Tsuyoshi Ihara is a Japanese actor who appeared in “Letters From Iwo Jima” alongside Ken Watanabe. He’s also a restaurateur. In August, he opened an L.A. outpost of Gottsui, a popular Tokyo okonomiyaki parlor that dates to 1991, with a name that means “great” in Osaka, one of okonomiyaki’s capitals. Their menu features handy okonomiyaki diagrams that list options like beef, mochi, shrimp and/or scallops, which all end up folded into the griddled savory pancake. One of our choices was Original Okonomiyaki ($13.75) featuring thin sheathes of omelet and pork that enshrouded supple shrimp and squid and big chunks of potato. Yes, this is comfort food, and yes, okonomiyaki can be heavy, but at least it packs a lot of flavor. The toppings consisted of squiggled mayo, sweet-savory okonomiyaki sauce, and “Dancing Bonito,” sheets of dried, micro-planed fish that look like pencil shavings and move to the heat. Unlike at Lomita’s Gaja Moc, where it’s DIY, Gottsui’s cooks prepare the okonomiyaki for you, which might not be as fun or interactive, but it’s certainly faster, and there’s less margin for error. Bonus: original okonomiyaki comes planted with an adulterated Japanese flag.

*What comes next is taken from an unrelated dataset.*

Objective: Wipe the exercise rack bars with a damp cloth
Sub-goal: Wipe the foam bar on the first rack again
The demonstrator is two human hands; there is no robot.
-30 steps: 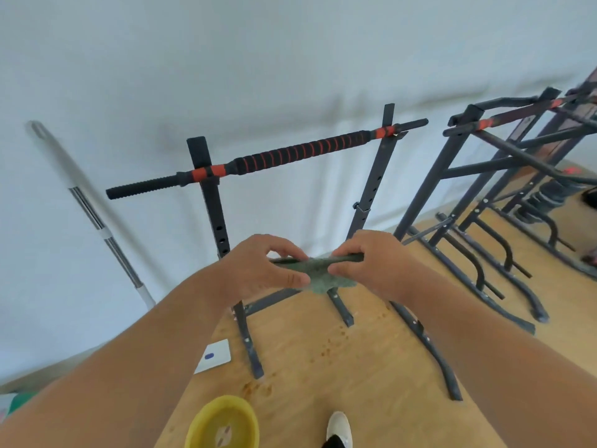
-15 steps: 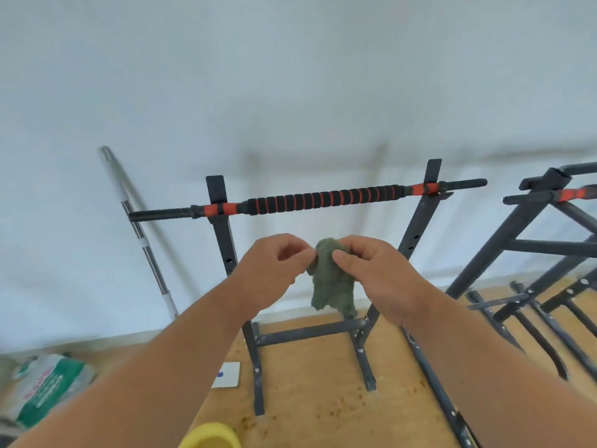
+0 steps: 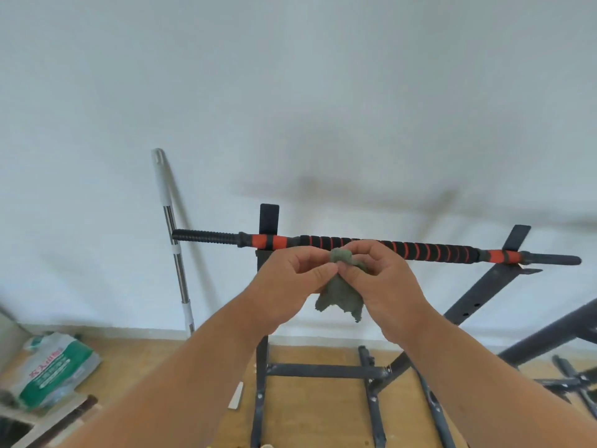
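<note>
A small grey-green cloth (image 3: 339, 297) hangs bunched between both hands, just in front of the rack's bar. My left hand (image 3: 290, 286) pinches its top edge from the left and my right hand (image 3: 384, 282) grips it from the right. The black and orange padded bar (image 3: 436, 252) lies across the two dark uprights (image 3: 268, 218) of the exercise rack. The cloth is close to the bar's middle; I cannot tell whether it touches it.
A silver and white pole (image 3: 176, 240) leans on the white wall at left. A green and white bag (image 3: 55, 370) lies on the wooden floor at lower left. Another dark rack frame (image 3: 549, 337) stands at right. The rack's base bars (image 3: 323, 371) spread over the floor.
The view has tilted up and the hands have risen toward the bar. The cloth, stretched flat a second ago, now hangs bunched between the fingers.
</note>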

Dose of Vitamin P spotlights my favorite pork dish from the previous week.


Joshua Lurie

Joshua Lurie founded FoodGPS in 2005. Read about him here.

Blog Comments

Was happy to see this on my feed this morning. Stacey and I were talking about Okonomyaki last night (and trying to remember how to pronounce it)! I have a hard time getting into this dish because I can usually only taste the BBQ sauce (which I am not a fan of).


Okonomiyaki sauce can be sweet, but even though they cook your pancakes at Gottsui, they were friendly and would no doubt dial down the sauce.